Copy out exactly the stretch of the listing below that begins at the line containing "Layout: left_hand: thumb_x" and ends at the line containing "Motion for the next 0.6", and copy nothing outside it.

+-------+

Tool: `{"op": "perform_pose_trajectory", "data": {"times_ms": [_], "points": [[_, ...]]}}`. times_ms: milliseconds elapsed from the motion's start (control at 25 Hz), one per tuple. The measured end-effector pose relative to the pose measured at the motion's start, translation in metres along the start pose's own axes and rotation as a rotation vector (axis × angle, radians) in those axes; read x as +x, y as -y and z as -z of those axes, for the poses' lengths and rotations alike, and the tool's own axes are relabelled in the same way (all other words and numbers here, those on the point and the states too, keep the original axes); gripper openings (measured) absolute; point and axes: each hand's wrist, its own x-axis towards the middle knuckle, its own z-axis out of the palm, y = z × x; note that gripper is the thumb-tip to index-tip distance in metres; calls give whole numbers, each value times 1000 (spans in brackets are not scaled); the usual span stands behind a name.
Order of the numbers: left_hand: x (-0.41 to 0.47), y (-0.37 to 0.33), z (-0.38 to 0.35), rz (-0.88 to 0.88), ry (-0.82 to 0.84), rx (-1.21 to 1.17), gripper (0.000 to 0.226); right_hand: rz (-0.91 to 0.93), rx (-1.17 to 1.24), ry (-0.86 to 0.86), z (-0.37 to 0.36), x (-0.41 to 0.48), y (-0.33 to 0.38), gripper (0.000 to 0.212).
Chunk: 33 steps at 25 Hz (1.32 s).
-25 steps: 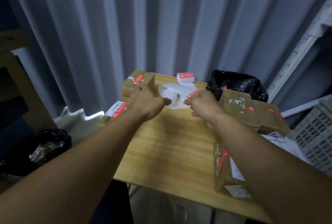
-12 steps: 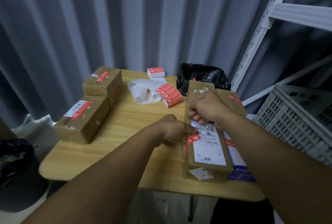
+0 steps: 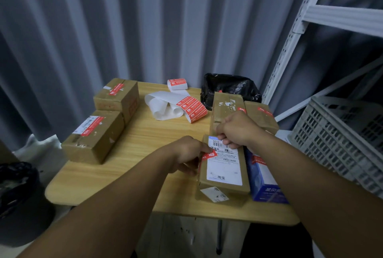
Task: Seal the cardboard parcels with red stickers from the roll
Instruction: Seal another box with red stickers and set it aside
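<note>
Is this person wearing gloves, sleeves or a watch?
No. Both forearms are bare as far as the view shows, no sleeve in sight. The left hand and right hand are ungloved; no watch, ring or bracelet shows.

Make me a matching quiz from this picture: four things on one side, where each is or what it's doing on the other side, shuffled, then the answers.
1. left hand
2. right hand
3. sticker roll
4. blue box

A. at the table's far edge
B. pinches a red sticker onto the labelled parcel's left edge
C. lies right of the labelled parcel
D. holds the labelled parcel's far end

Pairs: 1-B, 2-D, 3-A, 4-C
</note>
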Motion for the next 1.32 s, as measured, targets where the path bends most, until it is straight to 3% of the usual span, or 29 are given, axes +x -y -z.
{"op": "perform_pose_trajectory", "data": {"times_ms": [480, 760, 880, 1200, 1320], "points": [[-26, 24, 44, 26, -194, -134, 30, 91, -167, 52, -37, -12, 17, 20], [-43, 18, 62, -143, -337, -411, 24, 140, 211, 77, -58, -23, 29, 35], [-45, 17, 69, -186, -384, -417, 31, 89, 346, 137, -64, -20, 27, 25], [-38, 19, 72, -183, -417, -440, 29, 14, 482, 204, -68, -9, 17, 21], [-31, 22, 72, -192, -427, -452, 15, -1, 528, 192, -72, -2, 12, 16]]}}
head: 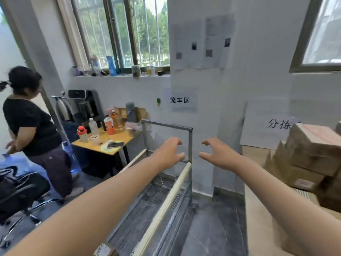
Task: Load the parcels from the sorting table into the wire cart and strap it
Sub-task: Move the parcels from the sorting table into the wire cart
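The wire cart stands in front of me, a metal frame with pale rails along its top and a wire floor with nothing on it. Brown cardboard parcels are stacked on the sorting table at the right. My left hand and my right hand hover side by side above the cart's far end, palms facing each other, fingers loosely curved. Neither hand holds anything.
A person in a black top stands at the left by an office chair. A small wooden table with bottles and cups sits behind the cart. A white wall column rises straight ahead.
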Motion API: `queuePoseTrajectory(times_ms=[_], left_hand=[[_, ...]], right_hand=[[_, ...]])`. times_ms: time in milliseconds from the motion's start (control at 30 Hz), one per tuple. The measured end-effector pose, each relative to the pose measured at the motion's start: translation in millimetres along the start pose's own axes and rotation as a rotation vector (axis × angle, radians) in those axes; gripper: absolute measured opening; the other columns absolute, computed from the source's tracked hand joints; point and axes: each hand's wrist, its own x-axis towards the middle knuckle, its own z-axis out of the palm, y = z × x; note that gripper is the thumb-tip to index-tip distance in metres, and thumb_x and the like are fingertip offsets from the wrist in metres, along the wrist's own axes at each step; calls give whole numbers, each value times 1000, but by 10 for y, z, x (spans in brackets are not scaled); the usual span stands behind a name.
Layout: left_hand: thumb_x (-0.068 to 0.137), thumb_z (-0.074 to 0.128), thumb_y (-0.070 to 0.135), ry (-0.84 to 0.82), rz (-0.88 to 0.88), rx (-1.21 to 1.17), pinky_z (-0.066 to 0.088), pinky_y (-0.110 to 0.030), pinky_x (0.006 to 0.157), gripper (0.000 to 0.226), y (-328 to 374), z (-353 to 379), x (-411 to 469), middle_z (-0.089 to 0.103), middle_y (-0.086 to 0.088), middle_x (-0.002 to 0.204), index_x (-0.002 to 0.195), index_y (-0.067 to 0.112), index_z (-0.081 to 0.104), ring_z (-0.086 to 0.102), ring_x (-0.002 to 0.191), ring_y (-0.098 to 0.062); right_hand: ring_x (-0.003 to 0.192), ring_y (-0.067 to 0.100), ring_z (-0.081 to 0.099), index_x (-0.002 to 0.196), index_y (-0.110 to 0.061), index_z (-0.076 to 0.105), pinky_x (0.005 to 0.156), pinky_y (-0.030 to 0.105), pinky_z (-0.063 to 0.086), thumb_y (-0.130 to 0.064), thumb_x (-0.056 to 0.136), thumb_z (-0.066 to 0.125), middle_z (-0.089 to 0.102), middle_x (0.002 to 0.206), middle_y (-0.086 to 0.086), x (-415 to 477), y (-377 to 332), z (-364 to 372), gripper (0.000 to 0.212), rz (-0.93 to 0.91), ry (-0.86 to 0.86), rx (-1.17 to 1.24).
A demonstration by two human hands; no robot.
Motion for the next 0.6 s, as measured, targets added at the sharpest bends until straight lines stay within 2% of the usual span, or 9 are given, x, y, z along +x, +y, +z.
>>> queuePoseTrajectory(times_ms=[167,367,600], left_hand=[[96,58,31,-96,166,22,35,-33,110,50,477,336,-21,46,-6,143,139,10,44,44,133,-20],[97,58,31,-186,344,-73,36,-33,110,49,1139,794,-167,46,-5,142,139,11,44,44,132,-19],[95,61,30,-298,474,-138,42,-31,104,50,1771,1374,-488,49,-6,140,138,12,45,49,125,-19]], right_hand=[[132,19,43,143,-13,42,109,31,34,-40,95,59,43,144,4,-640,348,-284,58,151,66,-34],[131,19,45,144,-14,42,108,32,37,-38,95,60,43,143,3,-1467,688,-465,57,377,134,-75],[129,20,47,144,-16,43,107,33,39,-38,95,58,43,143,1,-2422,1075,-445,55,604,145,-56]])
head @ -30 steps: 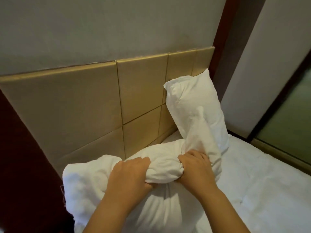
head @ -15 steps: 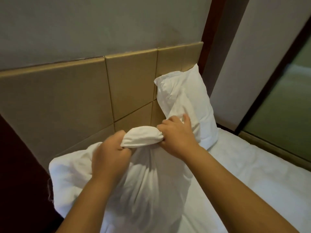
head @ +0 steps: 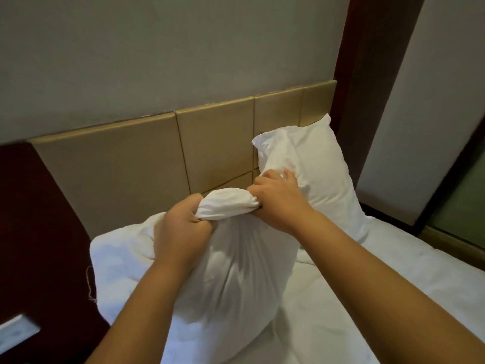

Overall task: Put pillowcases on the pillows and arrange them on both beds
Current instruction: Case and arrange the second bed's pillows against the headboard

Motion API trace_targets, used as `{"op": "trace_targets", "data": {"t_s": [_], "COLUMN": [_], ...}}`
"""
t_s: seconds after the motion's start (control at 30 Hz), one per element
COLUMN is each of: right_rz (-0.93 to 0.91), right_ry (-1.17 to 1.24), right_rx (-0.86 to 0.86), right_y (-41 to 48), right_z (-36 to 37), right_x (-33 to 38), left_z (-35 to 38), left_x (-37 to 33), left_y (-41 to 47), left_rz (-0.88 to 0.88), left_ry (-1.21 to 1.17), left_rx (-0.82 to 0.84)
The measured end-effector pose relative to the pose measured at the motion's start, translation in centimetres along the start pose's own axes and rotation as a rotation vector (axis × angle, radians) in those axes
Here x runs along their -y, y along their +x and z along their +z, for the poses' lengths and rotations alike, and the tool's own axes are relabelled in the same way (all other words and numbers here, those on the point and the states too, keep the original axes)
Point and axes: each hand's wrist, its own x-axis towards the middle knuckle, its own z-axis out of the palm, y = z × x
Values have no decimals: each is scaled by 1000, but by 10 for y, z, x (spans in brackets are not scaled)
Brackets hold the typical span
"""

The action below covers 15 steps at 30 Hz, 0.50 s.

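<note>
A white pillow in its pillowcase [head: 236, 279] stands upright on the bed, its top end bunched into a roll. My left hand [head: 181, 232] grips the left side of that bunched end. My right hand [head: 278, 199] grips the right side, with some fingers spread toward the second pillow. That second white pillow [head: 315, 174] leans upright against the tan headboard [head: 118, 164] at the right. A loose white piece of bedding [head: 118, 264] lies to the left behind the held pillow.
The bed's white sheet [head: 367, 298] spreads to the right and front. A dark wooden panel [head: 34, 219] flanks the headboard at the left, a dark post [head: 367, 74] at the right. A glass panel [head: 462, 200] stands at the far right.
Both hands have lifted the bunched end of the pillow up from the bed and stood the pillow upright. The grip stays the same; the view has shifted back and left.
</note>
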Motion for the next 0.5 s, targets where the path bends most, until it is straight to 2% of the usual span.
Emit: {"op": "trace_targets", "data": {"t_s": [0.17,0.3,0.5], "right_rz": [-59,-90,-140], "right_ry": [-3,21,17], "right_rx": [84,58,-7], "right_y": [-13,-9,1], "right_z": [14,7,4], "right_x": [-22,-30,-37], "left_z": [29,32,36], "left_x": [-5,-13,-16], "left_y": [-21,-18,-14], "left_rz": [-79,-103,-100], "left_ry": [9,18,-120], "left_rx": [14,-14,-72]}}
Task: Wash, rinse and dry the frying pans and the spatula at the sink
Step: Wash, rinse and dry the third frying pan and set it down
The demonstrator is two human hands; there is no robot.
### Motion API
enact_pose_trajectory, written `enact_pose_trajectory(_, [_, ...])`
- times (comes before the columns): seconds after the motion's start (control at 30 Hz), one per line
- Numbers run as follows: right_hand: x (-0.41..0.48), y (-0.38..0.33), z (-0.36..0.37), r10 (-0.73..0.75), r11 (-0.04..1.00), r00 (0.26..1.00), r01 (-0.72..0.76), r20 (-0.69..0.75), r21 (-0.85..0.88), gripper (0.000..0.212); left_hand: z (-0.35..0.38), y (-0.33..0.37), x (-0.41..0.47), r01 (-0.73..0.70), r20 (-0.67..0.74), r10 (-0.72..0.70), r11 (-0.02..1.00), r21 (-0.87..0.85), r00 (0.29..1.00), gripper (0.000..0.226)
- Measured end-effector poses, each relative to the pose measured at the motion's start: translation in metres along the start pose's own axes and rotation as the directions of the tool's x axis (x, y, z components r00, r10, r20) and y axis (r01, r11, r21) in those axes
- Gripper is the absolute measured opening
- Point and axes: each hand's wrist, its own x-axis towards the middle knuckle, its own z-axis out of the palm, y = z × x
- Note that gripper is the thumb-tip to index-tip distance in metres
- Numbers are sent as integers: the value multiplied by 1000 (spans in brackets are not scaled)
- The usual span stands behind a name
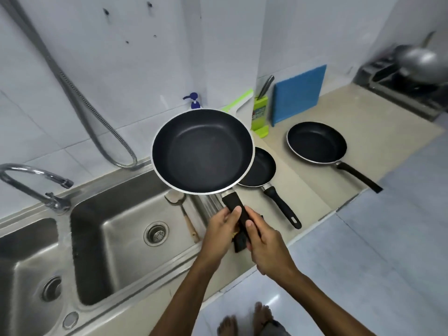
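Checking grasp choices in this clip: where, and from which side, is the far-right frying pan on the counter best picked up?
Probably by the black handle, coming from the front edge of the counter: the far-right frying pan lies flat, its handle pointing out toward that edge.

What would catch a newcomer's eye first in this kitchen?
A large frying pan, gripped by its handle in the left hand and right hand, is held above the right edge of the steel sink. On the beige counter to its right lie a small pan, partly hidden behind it, and a wider pan.
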Motion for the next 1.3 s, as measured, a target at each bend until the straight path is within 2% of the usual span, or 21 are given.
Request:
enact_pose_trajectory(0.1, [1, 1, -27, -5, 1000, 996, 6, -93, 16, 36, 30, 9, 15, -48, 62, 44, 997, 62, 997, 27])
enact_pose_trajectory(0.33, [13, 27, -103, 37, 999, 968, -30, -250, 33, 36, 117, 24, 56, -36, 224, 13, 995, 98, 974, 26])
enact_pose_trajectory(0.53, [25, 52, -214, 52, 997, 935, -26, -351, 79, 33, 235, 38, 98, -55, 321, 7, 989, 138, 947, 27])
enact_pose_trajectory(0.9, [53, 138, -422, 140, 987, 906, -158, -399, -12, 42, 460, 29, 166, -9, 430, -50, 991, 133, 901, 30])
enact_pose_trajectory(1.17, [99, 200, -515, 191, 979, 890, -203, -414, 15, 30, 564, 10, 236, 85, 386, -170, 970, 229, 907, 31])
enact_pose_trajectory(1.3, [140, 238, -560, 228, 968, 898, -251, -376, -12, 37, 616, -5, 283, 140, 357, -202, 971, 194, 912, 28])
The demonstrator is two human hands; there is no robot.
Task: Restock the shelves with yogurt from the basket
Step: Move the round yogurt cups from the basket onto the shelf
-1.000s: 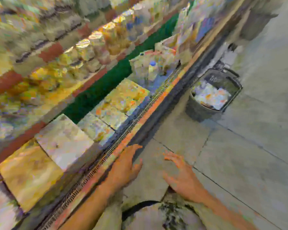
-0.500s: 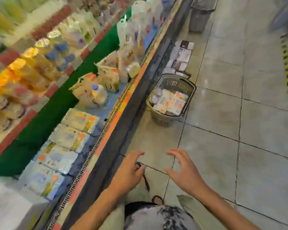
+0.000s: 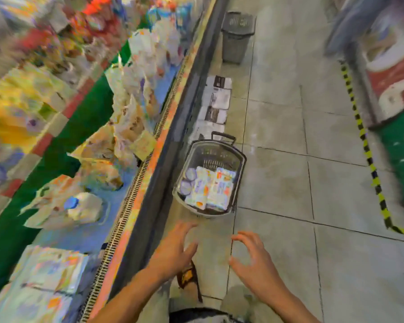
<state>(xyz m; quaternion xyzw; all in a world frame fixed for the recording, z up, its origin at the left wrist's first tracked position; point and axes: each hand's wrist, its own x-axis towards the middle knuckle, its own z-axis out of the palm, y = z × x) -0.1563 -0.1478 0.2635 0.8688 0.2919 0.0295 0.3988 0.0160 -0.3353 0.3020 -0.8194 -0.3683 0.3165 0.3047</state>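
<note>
You reach toward the basket [image 3: 210,180] with left hand [image 3: 175,250] and right hand [image 3: 254,259] spread, both empty; next, grasp a yogurt pack [image 3: 216,188] for the shelf [image 3: 135,183]

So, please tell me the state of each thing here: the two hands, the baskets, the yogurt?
Left hand: open, empty, fingers spread.
Right hand: open, empty, fingers curled.
Near basket: on the floor beside the cooler, partly filled.
Yogurt packs: lying in the near basket, not yet picked up.
Far basket: standing upright on the floor; contents cannot be seen.
</note>
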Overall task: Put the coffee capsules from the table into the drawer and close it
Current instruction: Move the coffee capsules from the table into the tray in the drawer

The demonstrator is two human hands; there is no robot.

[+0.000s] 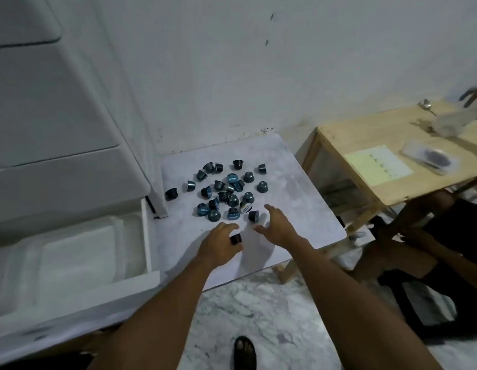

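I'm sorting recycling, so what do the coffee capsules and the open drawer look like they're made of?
Coffee capsules: likely aluminium or plastic, dark bluish, faint sheen on the sides; too small to tell which. Drawer: white, smooth and matt, moulded rounded compartments suggest plastic.

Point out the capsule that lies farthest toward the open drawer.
The lone dark capsule at the cluster's left edge, apart from the rest and closest to the drawer; every other capsule sits farther right.
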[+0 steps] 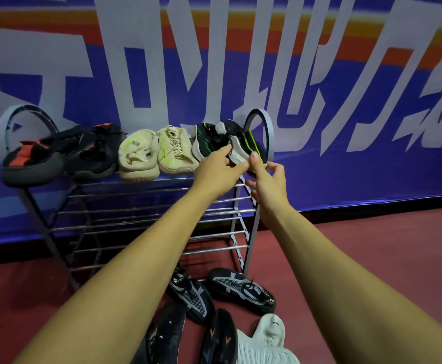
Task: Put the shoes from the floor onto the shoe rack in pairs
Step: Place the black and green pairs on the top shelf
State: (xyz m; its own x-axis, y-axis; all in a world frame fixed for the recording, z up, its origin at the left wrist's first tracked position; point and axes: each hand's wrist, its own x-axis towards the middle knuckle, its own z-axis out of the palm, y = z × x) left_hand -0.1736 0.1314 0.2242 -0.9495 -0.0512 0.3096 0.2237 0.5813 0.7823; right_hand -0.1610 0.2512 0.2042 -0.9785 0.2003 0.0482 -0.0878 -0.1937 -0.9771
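At the right end of the shoe rack's (125, 196) top tier, I am watching the left hand (221, 172) pinching the grey heel of the black-and-green shoe (251, 144), fingers closed on it. The right hand (267, 185) is touching that heel with its thumb, fingers loosely spread. Mate shoe (205, 139) lying alongside. Wall banner (372, 132) showing large white characters; shoe print too small to read.

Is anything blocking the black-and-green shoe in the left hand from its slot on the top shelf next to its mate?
Nothing visible does. The black-and-green shoe, gripped by the left hand, is at the right end of the shoe rack top shelf, directly beside its mate.
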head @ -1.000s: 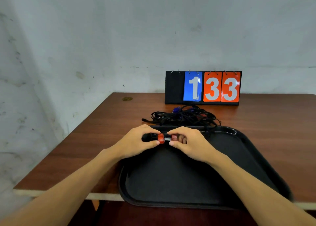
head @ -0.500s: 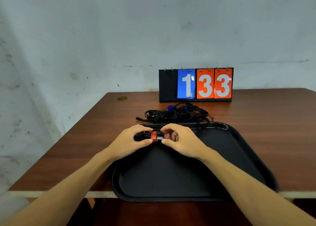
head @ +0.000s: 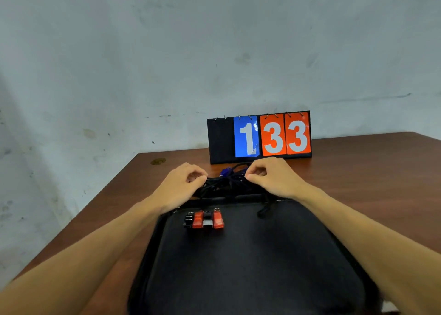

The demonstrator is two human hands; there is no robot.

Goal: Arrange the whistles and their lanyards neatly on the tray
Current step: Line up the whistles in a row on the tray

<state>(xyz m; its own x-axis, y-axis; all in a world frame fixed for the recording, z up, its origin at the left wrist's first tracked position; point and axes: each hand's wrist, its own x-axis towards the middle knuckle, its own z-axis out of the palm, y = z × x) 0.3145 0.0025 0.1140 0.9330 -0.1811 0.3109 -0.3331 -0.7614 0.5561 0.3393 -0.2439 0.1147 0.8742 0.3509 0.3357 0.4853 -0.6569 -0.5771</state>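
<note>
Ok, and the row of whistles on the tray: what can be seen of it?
The row of whistles lies flat in the far left part of the black tray, four side by side and touching: black, red, black with a silvery patch, red. They look like glossy plastic, with small metal rings at their far ends. The left hand and right hand are off them, pinching the tangle of black lanyards past the tray's far rim.

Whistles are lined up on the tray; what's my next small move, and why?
Probably lift the lanyards and draw them onto the tray: the left hand and right hand seem to pinch the tangle, which lies on the table, mostly beyond the tray's far rim.
</note>
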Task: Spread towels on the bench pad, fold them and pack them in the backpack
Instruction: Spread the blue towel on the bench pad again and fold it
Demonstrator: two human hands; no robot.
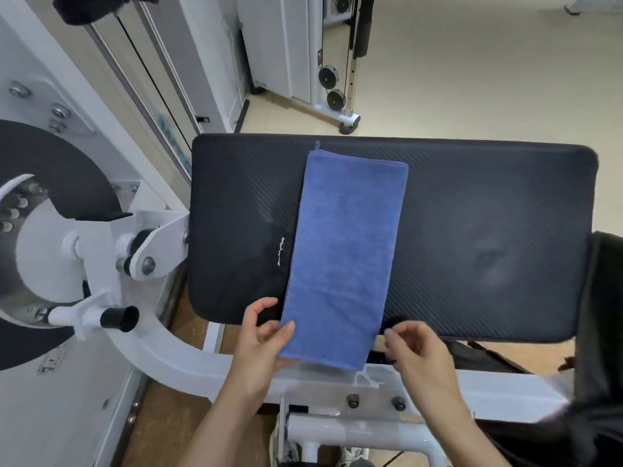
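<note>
A blue towel (340, 251), folded into a long narrow strip, lies across the black bench pad (488, 203). Its near end hangs over the pad's front edge. My left hand (259, 342) holds the towel's near left corner, with the thumb on top of the cloth. My right hand (418, 348) hovers beside the near right corner with its fingers loosely curled. Its fingertips are right at the towel's edge, and I see no grip there. A dark fabric object (603, 298) at the right edge may be the backpack; only part of it shows.
The white machine frame (188, 362) runs under the pad toward me, with a black handle stub (119, 318) at the left. A large weight wheel (43, 210) stands on the left. More gym machines (303, 62) and beige floor lie behind the pad.
</note>
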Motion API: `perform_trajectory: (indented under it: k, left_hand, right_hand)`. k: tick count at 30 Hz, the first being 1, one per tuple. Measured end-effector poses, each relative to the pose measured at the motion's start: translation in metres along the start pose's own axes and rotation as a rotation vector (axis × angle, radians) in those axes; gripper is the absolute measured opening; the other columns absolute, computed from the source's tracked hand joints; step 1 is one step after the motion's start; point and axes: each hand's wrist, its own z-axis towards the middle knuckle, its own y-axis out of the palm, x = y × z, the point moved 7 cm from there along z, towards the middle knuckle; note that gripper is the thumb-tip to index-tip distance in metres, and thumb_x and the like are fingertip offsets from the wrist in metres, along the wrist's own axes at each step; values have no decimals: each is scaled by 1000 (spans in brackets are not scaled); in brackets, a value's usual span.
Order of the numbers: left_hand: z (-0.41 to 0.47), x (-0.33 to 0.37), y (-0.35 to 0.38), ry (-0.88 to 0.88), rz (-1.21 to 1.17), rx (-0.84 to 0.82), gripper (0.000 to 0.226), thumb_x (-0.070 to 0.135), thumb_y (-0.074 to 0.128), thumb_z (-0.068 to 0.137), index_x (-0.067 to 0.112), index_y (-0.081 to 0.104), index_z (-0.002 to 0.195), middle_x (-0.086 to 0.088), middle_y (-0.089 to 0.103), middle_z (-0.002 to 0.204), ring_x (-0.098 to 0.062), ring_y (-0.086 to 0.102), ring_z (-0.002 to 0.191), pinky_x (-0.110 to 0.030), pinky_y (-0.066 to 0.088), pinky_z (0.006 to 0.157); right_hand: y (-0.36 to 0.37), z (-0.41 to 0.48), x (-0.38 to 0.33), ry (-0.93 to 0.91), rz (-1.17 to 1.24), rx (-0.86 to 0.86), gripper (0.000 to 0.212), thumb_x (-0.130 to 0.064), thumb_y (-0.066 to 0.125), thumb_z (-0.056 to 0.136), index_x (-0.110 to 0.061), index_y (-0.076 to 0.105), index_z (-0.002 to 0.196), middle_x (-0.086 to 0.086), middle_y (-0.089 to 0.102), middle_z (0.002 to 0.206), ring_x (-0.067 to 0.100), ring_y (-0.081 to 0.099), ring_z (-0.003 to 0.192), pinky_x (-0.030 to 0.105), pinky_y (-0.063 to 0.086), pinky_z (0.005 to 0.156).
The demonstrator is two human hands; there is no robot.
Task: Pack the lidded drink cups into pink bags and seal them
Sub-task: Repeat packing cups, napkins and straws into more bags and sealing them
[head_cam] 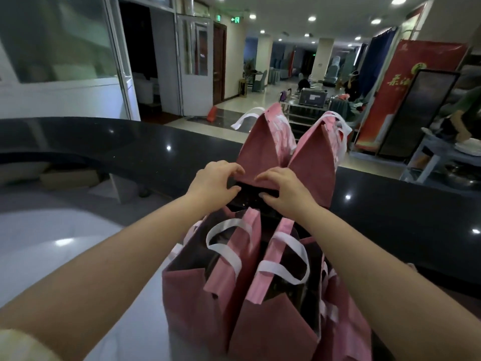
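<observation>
- Pink bags: two far bags (pixel 263 149) stand on the black counter (pixel 104 149), two near bags (pixel 234 295) gape open.
- Left hand (pixel 213 183) and right hand (pixel 283 188) pinch the far-left bag's lower edge.
- Likely sealing; next, press the fold flat.
- Cups unclear inside.

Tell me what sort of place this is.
Probably a hotel or banquet-hall lobby: a long black counter carrying pink bags, a red banner standing on the right, and covered chairs down the polished hall.

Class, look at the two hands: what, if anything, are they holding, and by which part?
Both the left hand and right hand pinch the near bottom edge of the far-left pink bag, fingers on top, thumbs beneath.
</observation>
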Motion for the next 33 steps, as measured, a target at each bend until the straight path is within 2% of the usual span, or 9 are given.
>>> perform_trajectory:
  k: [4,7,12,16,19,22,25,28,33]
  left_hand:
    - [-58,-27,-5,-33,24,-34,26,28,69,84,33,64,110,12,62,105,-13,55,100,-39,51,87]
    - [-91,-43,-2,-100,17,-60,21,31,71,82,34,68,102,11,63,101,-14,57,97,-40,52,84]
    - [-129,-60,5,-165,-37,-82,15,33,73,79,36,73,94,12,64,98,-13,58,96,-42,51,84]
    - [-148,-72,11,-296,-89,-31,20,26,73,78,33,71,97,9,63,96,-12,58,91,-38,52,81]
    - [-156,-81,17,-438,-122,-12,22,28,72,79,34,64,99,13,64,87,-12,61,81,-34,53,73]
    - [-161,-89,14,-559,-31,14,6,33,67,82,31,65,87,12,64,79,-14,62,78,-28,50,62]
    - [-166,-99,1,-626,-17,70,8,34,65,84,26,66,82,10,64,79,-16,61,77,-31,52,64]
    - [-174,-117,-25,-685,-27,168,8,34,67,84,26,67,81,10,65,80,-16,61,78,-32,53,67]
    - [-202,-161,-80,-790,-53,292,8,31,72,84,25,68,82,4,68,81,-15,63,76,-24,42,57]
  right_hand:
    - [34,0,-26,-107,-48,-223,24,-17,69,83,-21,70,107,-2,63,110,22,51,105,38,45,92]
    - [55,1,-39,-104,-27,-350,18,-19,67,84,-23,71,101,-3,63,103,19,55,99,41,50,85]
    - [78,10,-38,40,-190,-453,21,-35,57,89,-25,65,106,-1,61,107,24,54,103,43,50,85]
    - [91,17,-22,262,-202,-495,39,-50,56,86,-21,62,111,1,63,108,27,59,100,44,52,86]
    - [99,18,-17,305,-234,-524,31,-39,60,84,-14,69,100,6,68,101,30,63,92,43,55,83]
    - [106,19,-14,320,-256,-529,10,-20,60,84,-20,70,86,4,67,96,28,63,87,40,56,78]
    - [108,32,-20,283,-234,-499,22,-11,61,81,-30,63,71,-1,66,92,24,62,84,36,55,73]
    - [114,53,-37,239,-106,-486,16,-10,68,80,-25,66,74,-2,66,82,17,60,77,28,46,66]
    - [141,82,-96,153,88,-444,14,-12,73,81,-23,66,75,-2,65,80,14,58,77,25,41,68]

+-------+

§ Reply
Layout: left_hand: thumb_x (-0.068 to 0.137), thumb_z (-0.074 to 0.128), thumb_y (-0.070 to 0.135), ry (-0.84 to 0.82), rz (-0.88 to 0.88), rx (-1.21 to 1.17), pinky_z (-0.066 to 0.088), pinky_y (-0.110 to 0.030), pinky_x (0.006 to 0.157), gripper (0.000 to 0.226), y (-328 to 374), z (-353 to 379), x (-411 to 469), middle_z (-0.089 to 0.103), middle_y (-0.086 to 0.088), middle_x (-0.002 to 0.204), index_x (-0.002 to 0.195), index_y (-0.067 to 0.112), index_z (-0.081 to 0.104), ring_z (-0.086 to 0.102), ring_x (-0.002 to 0.191), ring_y (-0.098 to 0.062); right_hand: ring_x (-0.003 to 0.192), ring_y (-0.067 to 0.100), ring_z (-0.081 to 0.099), index_x (-0.002 to 0.196), index_y (-0.110 to 0.061), index_z (-0.076 to 0.105), pinky_x (0.005 to 0.156), pinky_y (-0.030 to 0.105), pinky_z (-0.063 to 0.086), thumb_y (-0.130 to 0.064), thumb_x (-0.056 to 0.136), thumb_z (-0.066 to 0.125), middle_z (-0.089 to 0.102), middle_x (0.002 to 0.206), middle_y (-0.086 to 0.086), x (-415 to 477), y (-377 to 332), z (-364 to 372), gripper (0.000 to 0.212), rz (-0.93 to 0.91), ry (-0.86 to 0.86), rx (-1.17 to 1.24).
A demonstration by two human hands; no robot.
Motion for the next 0.6 s, as measured, targets added at the sharpest bends until straight lines stay within 2% of the usual span, or 9 are given, x, y, z along +x, +y, +z.

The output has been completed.